## Exercise instructions
From the data underneath, reproduce exactly the stretch that begins at the line with "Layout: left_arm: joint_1" and ends after the line with "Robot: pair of".

## Given information
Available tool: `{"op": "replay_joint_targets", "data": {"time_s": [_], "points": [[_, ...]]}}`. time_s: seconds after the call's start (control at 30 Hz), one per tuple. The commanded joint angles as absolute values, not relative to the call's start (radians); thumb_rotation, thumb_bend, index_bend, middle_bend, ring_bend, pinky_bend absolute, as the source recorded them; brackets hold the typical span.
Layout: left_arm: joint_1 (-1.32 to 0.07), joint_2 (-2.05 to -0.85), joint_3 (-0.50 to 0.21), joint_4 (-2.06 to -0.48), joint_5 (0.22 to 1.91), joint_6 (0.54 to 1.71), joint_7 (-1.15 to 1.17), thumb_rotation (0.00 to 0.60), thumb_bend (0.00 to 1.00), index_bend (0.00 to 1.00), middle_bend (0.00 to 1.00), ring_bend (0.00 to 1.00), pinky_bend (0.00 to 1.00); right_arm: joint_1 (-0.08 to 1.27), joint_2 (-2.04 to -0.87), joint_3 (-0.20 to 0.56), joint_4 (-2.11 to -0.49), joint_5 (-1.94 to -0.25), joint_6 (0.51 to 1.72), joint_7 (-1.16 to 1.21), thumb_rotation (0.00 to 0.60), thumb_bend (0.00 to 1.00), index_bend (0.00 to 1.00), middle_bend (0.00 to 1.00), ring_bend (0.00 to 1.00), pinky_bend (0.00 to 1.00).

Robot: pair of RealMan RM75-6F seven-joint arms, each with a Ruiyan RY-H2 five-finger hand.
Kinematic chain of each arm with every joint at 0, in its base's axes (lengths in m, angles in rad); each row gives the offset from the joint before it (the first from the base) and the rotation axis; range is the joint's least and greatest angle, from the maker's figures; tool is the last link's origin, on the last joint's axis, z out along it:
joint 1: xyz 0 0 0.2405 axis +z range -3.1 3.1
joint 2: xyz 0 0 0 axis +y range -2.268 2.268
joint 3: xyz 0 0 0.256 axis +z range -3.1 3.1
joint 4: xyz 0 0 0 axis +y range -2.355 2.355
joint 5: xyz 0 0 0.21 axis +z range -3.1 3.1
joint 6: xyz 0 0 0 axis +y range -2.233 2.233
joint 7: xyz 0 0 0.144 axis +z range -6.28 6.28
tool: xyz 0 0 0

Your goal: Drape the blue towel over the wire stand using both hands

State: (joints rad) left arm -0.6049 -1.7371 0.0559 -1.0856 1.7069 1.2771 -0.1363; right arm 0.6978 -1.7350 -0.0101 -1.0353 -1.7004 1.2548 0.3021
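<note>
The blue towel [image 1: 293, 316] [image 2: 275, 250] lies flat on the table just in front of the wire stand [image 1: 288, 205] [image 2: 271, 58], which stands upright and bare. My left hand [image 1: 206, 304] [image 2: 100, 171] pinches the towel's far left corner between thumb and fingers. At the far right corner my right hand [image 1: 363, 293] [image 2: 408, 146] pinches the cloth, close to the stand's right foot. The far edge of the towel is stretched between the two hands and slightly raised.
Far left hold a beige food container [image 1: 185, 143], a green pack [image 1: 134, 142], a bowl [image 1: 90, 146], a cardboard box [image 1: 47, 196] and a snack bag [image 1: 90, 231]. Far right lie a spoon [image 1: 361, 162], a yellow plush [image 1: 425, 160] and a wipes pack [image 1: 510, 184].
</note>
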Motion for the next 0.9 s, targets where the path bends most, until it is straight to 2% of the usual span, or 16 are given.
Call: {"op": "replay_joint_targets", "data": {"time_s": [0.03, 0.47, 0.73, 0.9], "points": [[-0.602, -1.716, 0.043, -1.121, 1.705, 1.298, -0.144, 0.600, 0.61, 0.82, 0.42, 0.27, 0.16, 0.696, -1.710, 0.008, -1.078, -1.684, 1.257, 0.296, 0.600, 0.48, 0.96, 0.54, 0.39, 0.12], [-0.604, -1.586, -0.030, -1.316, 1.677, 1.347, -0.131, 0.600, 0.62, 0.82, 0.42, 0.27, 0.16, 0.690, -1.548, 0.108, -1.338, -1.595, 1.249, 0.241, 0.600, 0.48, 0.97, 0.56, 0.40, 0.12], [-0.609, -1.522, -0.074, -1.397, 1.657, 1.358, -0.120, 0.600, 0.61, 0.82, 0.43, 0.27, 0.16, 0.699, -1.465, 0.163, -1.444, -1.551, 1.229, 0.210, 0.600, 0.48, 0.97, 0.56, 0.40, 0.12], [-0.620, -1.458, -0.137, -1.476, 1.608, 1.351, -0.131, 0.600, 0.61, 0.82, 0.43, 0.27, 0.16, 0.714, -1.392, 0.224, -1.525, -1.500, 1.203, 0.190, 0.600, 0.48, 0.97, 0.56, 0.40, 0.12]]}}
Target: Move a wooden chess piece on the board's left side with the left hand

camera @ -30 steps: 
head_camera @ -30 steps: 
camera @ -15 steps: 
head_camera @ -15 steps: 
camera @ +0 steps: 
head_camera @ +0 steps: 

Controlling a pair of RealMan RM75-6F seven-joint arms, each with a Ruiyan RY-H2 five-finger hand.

## Response for this exercise
Layout: left_arm: joint_1 (-1.32 to 0.07), joint_2 (-2.05 to -0.85), joint_3 (-0.50 to 0.21), joint_4 (-2.06 to -0.48), joint_5 (0.22 to 1.91), joint_6 (0.54 to 1.71), joint_7 (-1.15 to 1.17), thumb_rotation (0.00 to 0.60), thumb_bend (0.00 to 1.00), index_bend (0.00 to 1.00), middle_bend (0.00 to 1.00), ring_bend (0.00 to 1.00), pinky_bend (0.00 to 1.00); right_arm: joint_1 (-0.08 to 1.27), joint_2 (-2.04 to -0.87), joint_3 (-0.20 to 0.56), joint_4 (-2.11 to -0.49), joint_5 (-1.94 to -0.25), joint_6 (0.51 to 1.72), joint_7 (-1.16 to 1.21), thumb_rotation (0.00 to 0.60), thumb_bend (0.00 to 1.00), index_bend (0.00 to 1.00), middle_bend (0.00 to 1.00), ring_bend (0.00 to 1.00), pinky_bend (0.00 to 1.00).

Robot: pair of RealMan RM75-6F seven-joint arms, each with a Ruiyan RY-H2 five-finger hand.

There is no additional output for this exercise.